Desire is the creation of concepts.
2) « functions »
The official translation reads « It is at work, functioning ». This has the disadvantage of separating the conjoined evental subject from its conjoint evental verb. In the French they are juxtaposed: « Ça fonctionne ». Given the equivocation between the denotative (or actualised) pole of language and the expressive (or virtual) pole, my impression is that the published translation comes down more on the actualised side. We have implicitly a concrete present in BE + -ing (« It is…functioning »).
A translation that emphasises the other pole would be
« Functioning everywhere, nonstop or discontinuous ».
This sounds rather clumsy, but it would highlight the event of « functioning » rather than a putative subject. Given that there are always two poles (expression/event, denotation/ object or state of affairs), I propose « It functions ». The use of the simple present here puts the accent on the intemporality, and the fronting of « functions » highlights its importance in relation to a whole network of related words (functional, functionalism, function – noun, dysfunction).
3) « non- » and « dis-«
The translation unfortunately elides the presence of negative particles (adverb: « sans », without; prefix « dis-« ) in the very first sentence, and so contributes to the naive dualist reading of ANTI-OEDIPUS as affirming a positivity without any trace of negation within it. Negation is present from the very beginning, reinforced by the third sentence’s use of « mistake » (« What a mistake… ») and the fourth sentence’s « not » (« not figurative ones »).
One of the key concepts in ANTI-OEDIPUS is « anti-production », which is an integral part of desiring machines – including books, paragraphs, sentences, which are also machines. It is good to have this anti-production on display as a reminder, whenever possible.

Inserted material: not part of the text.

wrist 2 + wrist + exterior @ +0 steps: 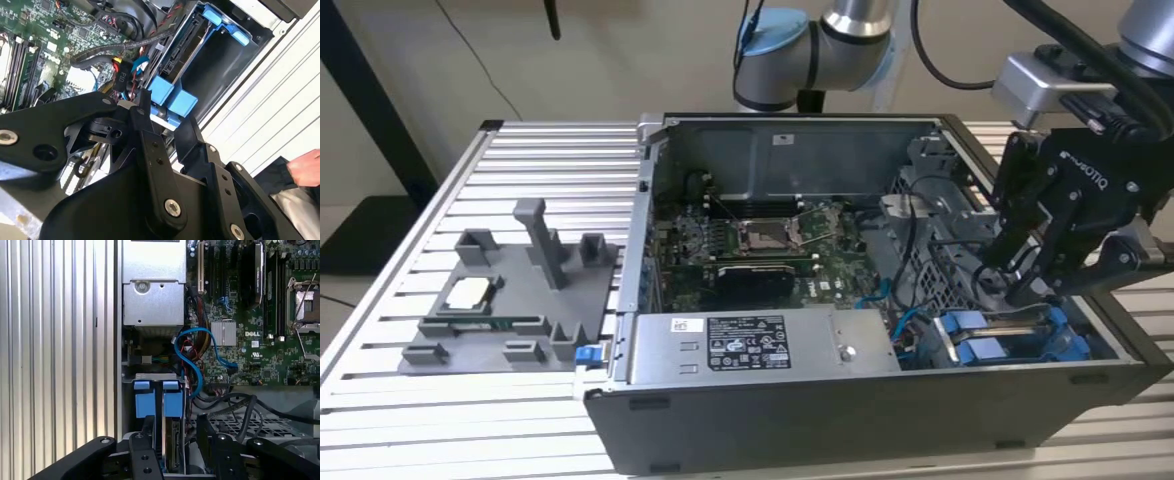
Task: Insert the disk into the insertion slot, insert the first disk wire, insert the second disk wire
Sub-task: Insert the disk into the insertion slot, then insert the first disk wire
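Seated in dark corner bay [225, 70]: silver-grey rectangular hard drive in bright blue plastic carrier [173, 452] — insertion looks done. Astride its end, fingers apart, unclamped: black gripper [175, 427]. Loose nearby: thin blue data cable [197, 330], black plug [121, 77] — both wires seemingly left.

The arm [858, 18] has silver tubes and pale blue joint caps, with black cables [1058, 34] along it. The gripper [1030, 286] is black, angular, white-lettered, its links pinned by silver screws [172, 207].
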Robot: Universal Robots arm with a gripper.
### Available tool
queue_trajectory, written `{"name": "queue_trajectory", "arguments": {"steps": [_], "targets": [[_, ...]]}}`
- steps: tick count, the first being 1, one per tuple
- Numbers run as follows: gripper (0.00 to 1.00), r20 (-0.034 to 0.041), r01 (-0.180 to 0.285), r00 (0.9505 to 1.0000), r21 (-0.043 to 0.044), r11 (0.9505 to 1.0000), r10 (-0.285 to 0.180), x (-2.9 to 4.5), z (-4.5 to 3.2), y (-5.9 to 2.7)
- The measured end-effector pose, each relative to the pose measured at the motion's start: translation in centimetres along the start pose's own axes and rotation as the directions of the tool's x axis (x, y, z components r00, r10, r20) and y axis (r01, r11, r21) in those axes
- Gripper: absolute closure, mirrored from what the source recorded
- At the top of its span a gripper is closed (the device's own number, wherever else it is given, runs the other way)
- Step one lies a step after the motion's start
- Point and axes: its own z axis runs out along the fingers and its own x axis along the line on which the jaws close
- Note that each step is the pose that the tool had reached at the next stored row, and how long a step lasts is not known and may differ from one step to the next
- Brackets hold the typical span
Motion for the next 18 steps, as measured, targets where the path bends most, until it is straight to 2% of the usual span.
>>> {"name": "queue_trajectory", "arguments": {"steps": [6, 13, 18], "targets": [[0.53, -0.0004, 0.000, 1.0000, 0.0000, 1.0000, 0.000, -0.03, -0.03, 0.00], [0.53, 0.0000, 0.000, 1.0000, 0.0000, 1.0000, 0.000, -0.73, -0.02, 0.05], [0.53, -0.0002, 0.000, 1.0000, 0.0000, 1.0000, 0.000, -0.98, -0.75, 0.09]]}}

So « nonstop » and « discontinuous » have my preference here.
4) « or »
The French expression « tantôt…tantôt » can have either a temporal sense of chronological succession or a logical sense of a distribution of alternatives, different possibilities.
If one wishes to capture the equivocation that Deleuze analysed between denotation and expression, the published translation (« sometimes…sometimes ») does this well enough, but I have given another version « or » to bring out the sense of different cases or states that may be distributed diachronically (succession) but also synchronically (alternatives). This version brings the first sentence into relation with the « disjunctive synthesis » that Deleuze and Guattari describe a few pages later.
Whereas the « either/or » claims to mark decisive choices between immutable terms (the alternative : either this or that) , the schizophrenic « either . . .or . . . or » refers to the system of possible permutations between differences that always amount to the same as they shift and slide about (12).
5) « nonstop…discontinuous »
In line with the equivocation between denotation and expression the French reads « sans arrêt [nonstop]…discontinu [discontinuous]). These two expressions seem to function as adverbs here, qualifying the verb « fonctionne ». This use is unproblematic for « sans arrêt » but unusual for « discontinu », which is grammatically an adjective. The translators bring coherence to the sentence by translating both expressions adverbially: « smoothly…in fits and starts ». Their status is no longer equivocal, but univocal, qualifying « functioning ».
This translation once again opts more (it is a question of degree) for the actualised face of temporal succession, and the « at times…at times » reinforces that temporal resonance.
The translation I propose (not for creating a readable book, but for conceptual analysis) is: « either nonstop or discontinuous ».
This translation captures the ambiguity, as the two adverbial terms could also be seen as adjectival, qualifying the dummy-subject « it ». Ending the sentence on « discontinu » allows Deleuze and Guattari to create a shifting impression as the word is lexically an adjective but grammatically seems to be an adverb. It functions as a « duck-rabbit » gestalt figure, as it oscillates between adjective and adverb, denotation and expression.